There are probably many tens of thousands of state-law general partnerships doing business today in the U.S.  The state-law general partnership business organization form is a very dangerous one, since, under the general partnership statutes of most or all states, each partner is jointly and severally liable for claims against the partnership and against every other partner.  Indeed, it is often suggested that for a lawyer to form a state-law general partnership would be malpractice per se.

Thus, if you have any clients that do business as general partnerships, you should urge them to make conversions—preferably, statutory conversions if your state laws permit—to LLCs; or at the very least to register as limited liability partnerships (thus providing a liability shield to each partner).  If you’re a lawyer, it can be argued that your failure to do so would be malpractice per se.

Under the Check-the-Box Regulations, the above conversions are non-events from a federal tax viewpoint for entities that are general partnerships taxable as partnerships for federal income tax purposes, since such an entity is the same partnership for federal tax purposes after the conversion as before.  Furthermore, the conversion should not trigger any state transfer tax, since only a single entity is involved in the conversion.  An entity can’t make a transfer to itself.

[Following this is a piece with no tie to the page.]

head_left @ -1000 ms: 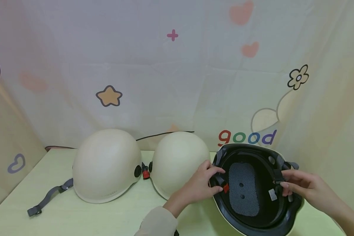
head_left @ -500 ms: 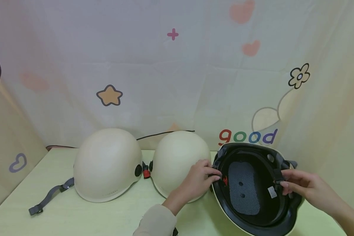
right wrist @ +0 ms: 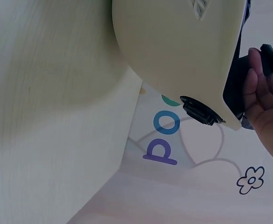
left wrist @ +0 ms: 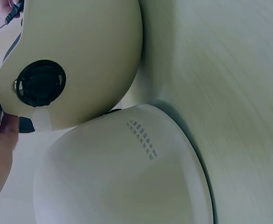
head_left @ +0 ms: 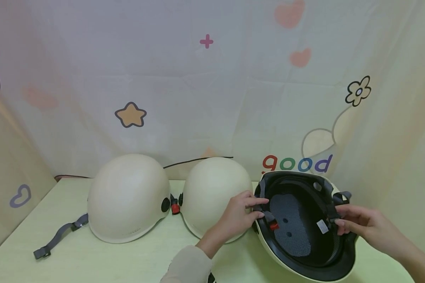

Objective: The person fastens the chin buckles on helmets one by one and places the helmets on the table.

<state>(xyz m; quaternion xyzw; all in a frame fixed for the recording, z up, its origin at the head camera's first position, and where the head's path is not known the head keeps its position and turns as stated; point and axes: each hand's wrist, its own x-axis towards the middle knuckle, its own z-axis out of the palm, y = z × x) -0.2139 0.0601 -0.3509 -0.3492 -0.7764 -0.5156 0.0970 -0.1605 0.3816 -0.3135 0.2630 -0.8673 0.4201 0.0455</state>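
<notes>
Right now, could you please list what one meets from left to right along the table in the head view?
Grey strap, left helmet, red buckle, middle helmet, helmet with its inside showing, right hand.

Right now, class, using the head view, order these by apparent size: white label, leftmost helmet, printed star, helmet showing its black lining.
1. Helmet showing its black lining
2. Leftmost helmet
3. Printed star
4. White label
Nearness to the camera may exaggerate the first.
</notes>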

This obvious conclusion about the inapplicability of state transfer taxes to conversions of state-law general partnerships to LLCs was recently confirmed for New Hampshire Real Estate Transfer Tax purposes in a New Hampshire Department of Revenue Administration Declaratory Ruling 10799, effective March 19, 2015.  Click here for this ruling:  http://revenue.nh.gov/tirs/documents/abc-dcr.pdf.

The ruling is an important one in New Hampshire, since the RETT applies at an aggregate rate of 1.5% of fair market value of the relevant real property.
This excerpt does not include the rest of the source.